● **Directions**:
Could you return the lines below exactly, from the first line up to and including the line that holds "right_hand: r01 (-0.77"?

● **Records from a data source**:
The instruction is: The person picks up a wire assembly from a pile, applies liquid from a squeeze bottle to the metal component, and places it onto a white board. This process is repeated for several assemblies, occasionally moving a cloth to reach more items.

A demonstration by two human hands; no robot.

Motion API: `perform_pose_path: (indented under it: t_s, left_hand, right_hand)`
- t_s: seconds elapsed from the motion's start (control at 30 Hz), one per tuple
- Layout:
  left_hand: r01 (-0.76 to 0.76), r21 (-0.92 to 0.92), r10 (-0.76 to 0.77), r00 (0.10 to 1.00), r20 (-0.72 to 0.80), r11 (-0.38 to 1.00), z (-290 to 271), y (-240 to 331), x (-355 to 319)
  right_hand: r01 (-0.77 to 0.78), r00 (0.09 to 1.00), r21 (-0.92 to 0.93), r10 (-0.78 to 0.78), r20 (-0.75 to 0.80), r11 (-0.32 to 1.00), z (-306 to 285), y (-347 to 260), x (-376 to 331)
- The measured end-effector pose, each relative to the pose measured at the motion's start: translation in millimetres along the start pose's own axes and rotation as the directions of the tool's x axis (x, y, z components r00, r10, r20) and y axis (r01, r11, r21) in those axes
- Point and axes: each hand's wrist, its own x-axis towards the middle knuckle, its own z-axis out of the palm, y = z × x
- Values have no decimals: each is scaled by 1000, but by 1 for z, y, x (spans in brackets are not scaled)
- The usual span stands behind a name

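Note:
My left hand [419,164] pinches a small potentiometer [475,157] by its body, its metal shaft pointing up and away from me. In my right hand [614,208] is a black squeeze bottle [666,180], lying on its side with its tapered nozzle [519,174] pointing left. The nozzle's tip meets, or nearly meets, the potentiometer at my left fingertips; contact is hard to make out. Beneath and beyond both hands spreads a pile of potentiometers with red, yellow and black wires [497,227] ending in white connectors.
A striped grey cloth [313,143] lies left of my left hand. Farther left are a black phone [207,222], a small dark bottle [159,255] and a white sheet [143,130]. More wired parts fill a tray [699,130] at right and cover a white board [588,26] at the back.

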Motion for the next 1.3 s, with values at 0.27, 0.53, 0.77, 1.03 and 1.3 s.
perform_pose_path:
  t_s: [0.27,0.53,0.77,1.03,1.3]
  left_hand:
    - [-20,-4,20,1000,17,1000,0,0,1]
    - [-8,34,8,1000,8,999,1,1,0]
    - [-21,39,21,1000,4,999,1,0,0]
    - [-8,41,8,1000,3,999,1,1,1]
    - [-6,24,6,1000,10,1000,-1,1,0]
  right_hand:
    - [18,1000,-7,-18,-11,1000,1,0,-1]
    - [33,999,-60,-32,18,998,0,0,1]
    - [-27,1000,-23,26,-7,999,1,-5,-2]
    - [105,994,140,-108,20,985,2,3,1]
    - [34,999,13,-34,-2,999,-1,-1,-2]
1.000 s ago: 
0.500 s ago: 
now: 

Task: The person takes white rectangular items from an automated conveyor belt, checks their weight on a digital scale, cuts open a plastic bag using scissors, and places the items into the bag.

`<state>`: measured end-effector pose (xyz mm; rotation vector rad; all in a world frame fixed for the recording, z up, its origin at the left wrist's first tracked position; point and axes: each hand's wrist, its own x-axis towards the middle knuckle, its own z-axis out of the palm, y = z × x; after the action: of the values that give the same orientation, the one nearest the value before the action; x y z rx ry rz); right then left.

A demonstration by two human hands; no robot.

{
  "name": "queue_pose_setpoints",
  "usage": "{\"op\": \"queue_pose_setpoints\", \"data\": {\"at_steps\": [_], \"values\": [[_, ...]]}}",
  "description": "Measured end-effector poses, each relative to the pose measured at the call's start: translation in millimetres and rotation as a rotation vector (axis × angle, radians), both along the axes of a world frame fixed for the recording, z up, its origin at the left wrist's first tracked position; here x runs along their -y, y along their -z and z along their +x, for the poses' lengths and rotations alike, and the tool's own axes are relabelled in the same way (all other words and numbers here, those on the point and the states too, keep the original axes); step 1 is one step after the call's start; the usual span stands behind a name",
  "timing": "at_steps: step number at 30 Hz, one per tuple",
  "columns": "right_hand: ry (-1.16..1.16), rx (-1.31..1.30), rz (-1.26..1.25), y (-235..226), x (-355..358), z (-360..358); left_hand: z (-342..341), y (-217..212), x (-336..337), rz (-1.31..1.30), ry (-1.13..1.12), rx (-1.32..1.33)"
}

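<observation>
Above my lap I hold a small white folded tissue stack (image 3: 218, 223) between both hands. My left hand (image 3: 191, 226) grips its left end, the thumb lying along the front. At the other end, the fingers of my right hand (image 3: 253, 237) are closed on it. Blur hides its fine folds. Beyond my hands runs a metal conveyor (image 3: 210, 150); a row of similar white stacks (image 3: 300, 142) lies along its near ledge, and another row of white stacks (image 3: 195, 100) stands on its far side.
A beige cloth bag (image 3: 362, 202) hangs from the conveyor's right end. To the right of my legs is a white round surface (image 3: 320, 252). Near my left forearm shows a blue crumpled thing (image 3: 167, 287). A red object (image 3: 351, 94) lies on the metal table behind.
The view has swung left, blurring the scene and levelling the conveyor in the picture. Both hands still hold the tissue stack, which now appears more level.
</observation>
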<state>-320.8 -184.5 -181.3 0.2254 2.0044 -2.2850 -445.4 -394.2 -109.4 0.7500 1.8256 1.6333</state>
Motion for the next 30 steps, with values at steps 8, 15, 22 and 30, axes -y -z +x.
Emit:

● **Result**:
The instruction is: The person picks up a wire assembly from a pile, applies liquid from a squeeze bottle to the metal component, and places it onto a white board. This process is repeated for several assemblies, occasionally moving a cloth to reach more items.

A demonstration by two human hands; no robot.

Motion API: `perform_pose_path: (indented under it: t_s, left_hand, right_hand)`
- t_s: seconds elapsed from the motion's start (control at 30 Hz), one per tuple
- Layout:
  left_hand: r01 (-0.76 to 0.76), r21 (-0.92 to 0.92), r10 (-0.76 to 0.77), r00 (0.10 to 1.00), r20 (-0.72 to 0.80), r11 (-0.38 to 1.00), z (-290 to 271), y (-240 to 331), x (-355 to 319)
  right_hand: r01 (-0.77 to 0.78), r00 (0.09 to 1.00), r21 (-0.92 to 0.93), r10 (-0.78 to 0.78), r20 (-0.75 to 0.80), r11 (-0.32 to 1.00), z (-306 to 285), y (-347 to 260), x (-376 to 331)

No more is needed for this exercise.